- [WHAT NEEDS TO BE DONE] Without leaving anything out, print every line of the data.

- [SUPPLIED MATERIAL]
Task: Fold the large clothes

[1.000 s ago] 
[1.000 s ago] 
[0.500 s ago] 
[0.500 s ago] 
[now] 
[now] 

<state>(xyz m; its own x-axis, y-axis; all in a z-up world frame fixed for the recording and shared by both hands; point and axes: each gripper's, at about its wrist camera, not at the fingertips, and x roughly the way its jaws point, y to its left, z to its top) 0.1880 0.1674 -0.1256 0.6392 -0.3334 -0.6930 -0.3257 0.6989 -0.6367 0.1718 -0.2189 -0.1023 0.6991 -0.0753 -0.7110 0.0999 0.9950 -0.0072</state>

- [TASK OUTPUT]
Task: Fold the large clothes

[1.000 s ago] 
[1.000 s ago] 
[0.500 s ago] 
[0.500 s ago] 
[now] 
[now] 

<state>(xyz m; its own x-axis, y-axis; all in a z-up world frame fixed for the recording and shared by both hands; point and axes: each gripper's, at about its wrist camera, not at the fingertips, and x roughly the way its jaws point, y to its left, z to its top) 0.1880 0.1674 -0.1256 0.6392 -0.3334 -0.6930 -0.3257 0.6989 -0.6367 0.1718 -0.2189 -0.1023 0.6991 -0.0753 -0.7110 0.0999 0.9950 -0.0072</state>

The output shown is complete.